Texto do PL das Fake News é confuso e impreciso em diversos trechos
Outro problema do PL das Fake News na versão divulgada na quinta-feira é a imprecisão do texto e a falta de definição clara sobre quais órgãos seriam responsáveis por garantir o cumprimento de cada dispositivo da lei. Essa nebulosidade é preocupante por abrir espaço, por exemplo, a interpretações posteriores que permitam a criação de órgãos reguladores com poder de censura, ou decretos de viés autoritário com o alegado propósito de regulamentar a lei.
Alessandro Chiarottino, professor de Direito Constitucional e doutor em Direito pela USP, ressalta que há "determinações imprecisas tais como 'limitar a possibilidade de envio de mensagens em massa', sem oferecer qualquer explicação do que seria isso".
"O único tipo penal criado também é bastante mal construído, tecnicamente falando", acrescenta Chiarottino, em referência ao artigo 50 da lei, que fala em prisão de 1 a 3 anos a quem "promover ou financiar" por meio de conta automatizada a divulgação de "fato que sabe inverídico, que seja capaz de comprometer a higidez do processo eleitoral ou que possa causar dano à integridade física e seja passível de sanção criminal".
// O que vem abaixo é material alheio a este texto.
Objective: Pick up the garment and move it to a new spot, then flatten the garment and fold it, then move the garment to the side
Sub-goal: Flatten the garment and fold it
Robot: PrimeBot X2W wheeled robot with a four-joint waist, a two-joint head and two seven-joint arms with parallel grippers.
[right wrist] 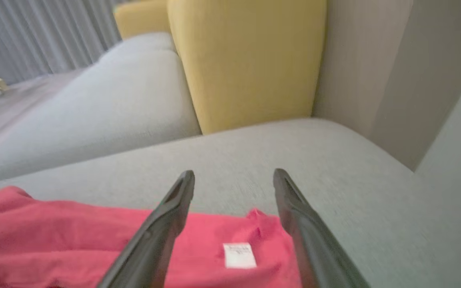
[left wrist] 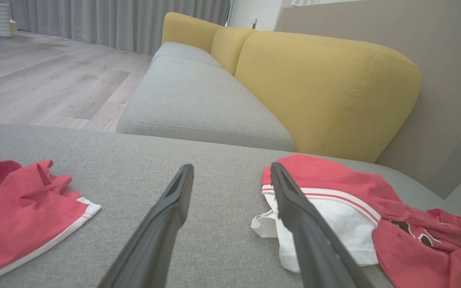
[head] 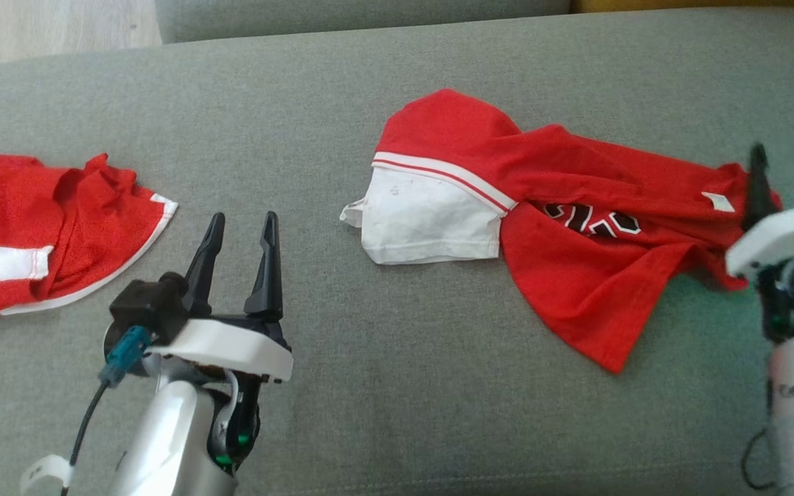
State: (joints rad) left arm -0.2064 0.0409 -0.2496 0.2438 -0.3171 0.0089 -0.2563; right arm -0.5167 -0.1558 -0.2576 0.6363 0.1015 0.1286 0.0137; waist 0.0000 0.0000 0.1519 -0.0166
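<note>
A crumpled red garment [head: 562, 207] with a white panel and a black-and-white print lies on the grey cushion [head: 383, 386], right of centre. It also appears in the left wrist view as the garment [left wrist: 394, 224] and in the right wrist view as red cloth [right wrist: 54, 236] with a white label [right wrist: 238, 255]. My right gripper [head: 786, 172] stands open over the garment's right end, nothing between its fingers [right wrist: 158, 232]. My left gripper [head: 242, 231] is open above bare cushion, left of the garment's white panel.
A second red-and-white garment [head: 45, 234] lies at the cushion's left edge. Beyond are another grey seat [left wrist: 198, 100], yellow backrests [left wrist: 326, 88], a wall panel on the right and wooden floor [left wrist: 42, 80] on the left.
</note>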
Para Janaina Paschoal, a imprecisão desse trecho pode abrir espaço a todo tipo de interpretação. "Por exemplo, uma vez eu peguei um documento do site da Anvisa e o li no meu Instagram, e o Instagram derrubou dizendo que era fake news. Como é que vai ser agora? Eles estão criando um crime. Então, se um veículo de imprensa regular manda por meio de uma lista de transmissão de WhatsApp um texto, por exemplo, ou um estudo falando de efeitos colaterais da vacina, poderia caracterizar o delito, entende? É muito mais grave do que parece", comenta.
Janaina critica também um trecho que dá ao Conselho Administrativo de Defesa Econômica (Cade) a tarefa de resolver casos de abusos das plataformas sobre as empresas jornalísticas. O texto menciona "atos de infração à ordem econômica do provedor de aplicação que abuse de sua posição dominante na negociação com as empresas jornalísticas". "O Cade não tem nada a ver com esse assunto de liberdade, de regulação, de fake news. Nada. Zero. O Cade, com todo o respeito, já não está dando conta de julgar os temas que lhe são próprios. Por exemplo, às vezes há fusão de duas empresas, e o Cade fica anos para dar uma resposta. O que é que o Cade tem a ver com isso?"